CVE-2014-1947: 
ImageMagick vulnerability analysis and mitigation

CVE-2014-1947 is a stack-based buffer overflow vulnerability in the WritePSDImage function in coders/psd.c in ImageMagick 6.5.4 and earlier. The vulnerability occurs when handling PSD images with a large number of layers, specifically involving the L%02ld string format. The issue was discovered and disclosed in February 2014, affecting both ImageMagick and GraphicsMagick image processing software (CVE Details).

The vulnerability stems from a buffer overflow condition in the WritePSDImage function where the code did not properly handle cases with more than 99 layers. When processing PSD files, the function uses a format string 'L%02ld' to create layer names, but the destination buffer (layer_name[4]) is too small to accommodate layer numbers beyond 99. For example, L99\0 is safe, but L100\0 causes a buffer overflow of 1 or more bytes (OSS Security). In GraphicsMagick, while the vulnerability exists, it is caught by the fortify source buffer overflow protection (Red Hat).

The vulnerability allows remote attackers to cause a denial of service (crash) and potentially execute arbitrary code via a PSD image containing a large number of layers (CVE Details). The maximum overflow is architecture-dependent, with potential for up to 18 bytes of overflow on 64-bit systems (Red Hat).
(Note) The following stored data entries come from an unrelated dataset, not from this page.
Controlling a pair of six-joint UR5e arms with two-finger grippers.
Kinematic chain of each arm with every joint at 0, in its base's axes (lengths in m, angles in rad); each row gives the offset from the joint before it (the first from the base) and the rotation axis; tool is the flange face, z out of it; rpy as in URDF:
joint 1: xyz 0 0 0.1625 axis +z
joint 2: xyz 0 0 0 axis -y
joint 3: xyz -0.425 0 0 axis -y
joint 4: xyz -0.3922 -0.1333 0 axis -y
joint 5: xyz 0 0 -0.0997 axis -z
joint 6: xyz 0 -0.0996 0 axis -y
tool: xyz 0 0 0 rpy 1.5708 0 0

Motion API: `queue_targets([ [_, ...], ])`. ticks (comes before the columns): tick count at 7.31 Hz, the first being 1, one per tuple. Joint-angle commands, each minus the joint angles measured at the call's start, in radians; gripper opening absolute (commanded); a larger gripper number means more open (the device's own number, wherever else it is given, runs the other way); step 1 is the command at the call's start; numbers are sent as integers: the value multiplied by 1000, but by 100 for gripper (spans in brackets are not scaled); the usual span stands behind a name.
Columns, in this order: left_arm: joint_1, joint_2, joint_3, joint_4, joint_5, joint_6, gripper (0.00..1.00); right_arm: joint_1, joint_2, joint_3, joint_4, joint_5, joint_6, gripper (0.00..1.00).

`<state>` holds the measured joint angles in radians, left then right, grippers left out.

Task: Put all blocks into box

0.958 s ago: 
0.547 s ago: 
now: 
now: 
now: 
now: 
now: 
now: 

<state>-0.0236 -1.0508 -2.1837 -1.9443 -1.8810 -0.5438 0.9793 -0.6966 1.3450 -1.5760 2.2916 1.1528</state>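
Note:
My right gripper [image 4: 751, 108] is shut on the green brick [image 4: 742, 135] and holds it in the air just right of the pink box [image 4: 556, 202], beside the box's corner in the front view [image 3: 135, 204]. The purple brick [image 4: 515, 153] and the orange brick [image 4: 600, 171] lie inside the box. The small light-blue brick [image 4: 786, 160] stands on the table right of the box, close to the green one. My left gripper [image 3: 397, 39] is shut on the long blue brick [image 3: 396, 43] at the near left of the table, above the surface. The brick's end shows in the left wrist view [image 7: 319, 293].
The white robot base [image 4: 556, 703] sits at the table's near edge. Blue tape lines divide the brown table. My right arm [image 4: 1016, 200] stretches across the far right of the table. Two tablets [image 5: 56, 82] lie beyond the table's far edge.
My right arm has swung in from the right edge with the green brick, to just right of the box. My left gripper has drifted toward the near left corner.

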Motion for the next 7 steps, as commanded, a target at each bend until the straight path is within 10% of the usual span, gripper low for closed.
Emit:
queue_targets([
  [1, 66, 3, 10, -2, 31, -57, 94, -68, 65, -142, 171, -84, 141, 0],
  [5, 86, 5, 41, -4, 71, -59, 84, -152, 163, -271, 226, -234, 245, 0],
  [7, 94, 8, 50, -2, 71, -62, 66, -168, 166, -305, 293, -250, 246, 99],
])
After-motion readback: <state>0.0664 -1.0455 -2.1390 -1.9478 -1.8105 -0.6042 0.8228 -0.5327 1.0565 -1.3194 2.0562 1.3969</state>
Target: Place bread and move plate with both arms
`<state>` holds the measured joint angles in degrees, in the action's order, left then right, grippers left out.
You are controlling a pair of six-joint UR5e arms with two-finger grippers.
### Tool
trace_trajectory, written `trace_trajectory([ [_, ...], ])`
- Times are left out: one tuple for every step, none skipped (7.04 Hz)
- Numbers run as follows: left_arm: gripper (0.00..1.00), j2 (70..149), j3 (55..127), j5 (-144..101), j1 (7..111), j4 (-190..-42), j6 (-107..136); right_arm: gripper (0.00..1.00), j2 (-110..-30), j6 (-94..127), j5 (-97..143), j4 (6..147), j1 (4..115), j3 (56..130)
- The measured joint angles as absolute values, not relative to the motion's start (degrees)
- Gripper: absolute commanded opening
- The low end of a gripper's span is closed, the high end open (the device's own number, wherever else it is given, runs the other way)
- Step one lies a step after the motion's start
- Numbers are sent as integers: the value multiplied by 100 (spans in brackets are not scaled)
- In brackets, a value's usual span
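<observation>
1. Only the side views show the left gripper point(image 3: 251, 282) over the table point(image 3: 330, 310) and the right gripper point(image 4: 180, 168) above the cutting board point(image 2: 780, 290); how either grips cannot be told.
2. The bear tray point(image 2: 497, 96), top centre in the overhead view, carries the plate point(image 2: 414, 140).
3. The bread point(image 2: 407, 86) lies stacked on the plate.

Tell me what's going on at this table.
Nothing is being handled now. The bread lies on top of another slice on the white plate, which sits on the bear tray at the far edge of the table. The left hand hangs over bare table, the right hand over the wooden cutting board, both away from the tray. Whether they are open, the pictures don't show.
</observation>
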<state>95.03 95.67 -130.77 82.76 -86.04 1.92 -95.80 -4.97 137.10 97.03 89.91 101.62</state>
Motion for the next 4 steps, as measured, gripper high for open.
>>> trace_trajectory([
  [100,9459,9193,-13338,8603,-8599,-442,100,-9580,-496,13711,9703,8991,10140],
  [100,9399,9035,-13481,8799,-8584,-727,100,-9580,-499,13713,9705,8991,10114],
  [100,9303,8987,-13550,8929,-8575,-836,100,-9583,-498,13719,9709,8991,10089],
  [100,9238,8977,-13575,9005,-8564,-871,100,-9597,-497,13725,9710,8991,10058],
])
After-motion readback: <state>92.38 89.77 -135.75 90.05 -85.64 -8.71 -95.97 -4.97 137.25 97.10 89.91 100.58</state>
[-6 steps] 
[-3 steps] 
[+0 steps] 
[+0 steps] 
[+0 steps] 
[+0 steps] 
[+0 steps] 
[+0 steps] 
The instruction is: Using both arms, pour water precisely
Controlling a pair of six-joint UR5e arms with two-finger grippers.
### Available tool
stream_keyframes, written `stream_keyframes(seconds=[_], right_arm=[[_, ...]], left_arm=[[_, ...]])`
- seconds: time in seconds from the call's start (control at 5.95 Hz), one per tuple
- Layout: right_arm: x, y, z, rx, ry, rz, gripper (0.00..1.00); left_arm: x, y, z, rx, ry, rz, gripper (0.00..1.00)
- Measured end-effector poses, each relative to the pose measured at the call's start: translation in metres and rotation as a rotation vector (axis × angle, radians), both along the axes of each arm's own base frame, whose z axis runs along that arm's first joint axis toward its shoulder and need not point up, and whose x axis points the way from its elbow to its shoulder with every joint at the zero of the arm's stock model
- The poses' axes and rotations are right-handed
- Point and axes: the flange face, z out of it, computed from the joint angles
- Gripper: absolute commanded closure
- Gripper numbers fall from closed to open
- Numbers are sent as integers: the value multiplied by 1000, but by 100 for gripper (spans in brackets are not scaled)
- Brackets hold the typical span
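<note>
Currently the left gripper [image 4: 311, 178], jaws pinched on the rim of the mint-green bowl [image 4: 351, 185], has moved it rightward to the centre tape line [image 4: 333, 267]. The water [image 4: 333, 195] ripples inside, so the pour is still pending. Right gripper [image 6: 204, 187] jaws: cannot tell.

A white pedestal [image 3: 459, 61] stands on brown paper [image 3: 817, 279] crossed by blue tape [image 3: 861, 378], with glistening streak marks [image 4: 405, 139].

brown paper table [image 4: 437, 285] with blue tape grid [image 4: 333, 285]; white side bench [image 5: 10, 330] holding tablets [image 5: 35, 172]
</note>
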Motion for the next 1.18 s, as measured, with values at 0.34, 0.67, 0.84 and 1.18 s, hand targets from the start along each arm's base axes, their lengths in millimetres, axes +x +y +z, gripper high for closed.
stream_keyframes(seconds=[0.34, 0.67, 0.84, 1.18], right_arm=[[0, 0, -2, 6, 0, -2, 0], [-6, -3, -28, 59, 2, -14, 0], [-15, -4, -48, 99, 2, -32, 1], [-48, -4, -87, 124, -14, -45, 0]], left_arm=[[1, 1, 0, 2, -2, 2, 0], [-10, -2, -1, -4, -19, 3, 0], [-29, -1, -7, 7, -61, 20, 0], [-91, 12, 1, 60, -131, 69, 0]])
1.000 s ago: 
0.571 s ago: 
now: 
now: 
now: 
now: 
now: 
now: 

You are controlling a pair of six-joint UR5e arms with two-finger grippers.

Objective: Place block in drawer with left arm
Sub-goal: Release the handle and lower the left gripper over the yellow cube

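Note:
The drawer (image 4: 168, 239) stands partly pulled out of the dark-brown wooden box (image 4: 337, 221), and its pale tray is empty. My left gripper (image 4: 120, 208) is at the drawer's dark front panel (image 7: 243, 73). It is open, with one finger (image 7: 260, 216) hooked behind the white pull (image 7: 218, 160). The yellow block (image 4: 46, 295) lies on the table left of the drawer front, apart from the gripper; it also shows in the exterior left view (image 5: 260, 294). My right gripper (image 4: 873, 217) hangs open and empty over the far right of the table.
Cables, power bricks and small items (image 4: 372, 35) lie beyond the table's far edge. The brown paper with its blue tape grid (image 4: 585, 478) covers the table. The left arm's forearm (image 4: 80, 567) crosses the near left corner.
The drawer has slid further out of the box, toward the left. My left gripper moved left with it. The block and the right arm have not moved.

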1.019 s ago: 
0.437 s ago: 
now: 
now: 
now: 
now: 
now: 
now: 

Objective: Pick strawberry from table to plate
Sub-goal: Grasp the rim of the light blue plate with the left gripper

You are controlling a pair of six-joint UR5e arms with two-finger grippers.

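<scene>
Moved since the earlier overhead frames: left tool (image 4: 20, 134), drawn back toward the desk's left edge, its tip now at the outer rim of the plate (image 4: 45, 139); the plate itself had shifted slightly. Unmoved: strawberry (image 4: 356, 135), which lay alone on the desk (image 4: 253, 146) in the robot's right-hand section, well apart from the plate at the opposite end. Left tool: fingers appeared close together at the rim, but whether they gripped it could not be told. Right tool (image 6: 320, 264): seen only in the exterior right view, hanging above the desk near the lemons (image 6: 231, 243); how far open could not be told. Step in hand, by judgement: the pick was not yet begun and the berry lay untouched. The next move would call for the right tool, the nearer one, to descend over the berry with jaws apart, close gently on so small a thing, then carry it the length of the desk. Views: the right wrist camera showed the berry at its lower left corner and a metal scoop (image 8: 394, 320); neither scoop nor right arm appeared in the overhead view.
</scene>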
The vulnerability was fixed in ImageMagick with changeset 13736, which increased the size of the layer_name buffer to accommodate larger layer numbers. Various Linux distributions have released security updates to address this vulnerability, including SUSE Enterprise Linux (SUSE) and Red Hat-based systems. For GraphicsMagick, the fix was implemented in changeset 14139:a083f9eeef1d (Red Hat).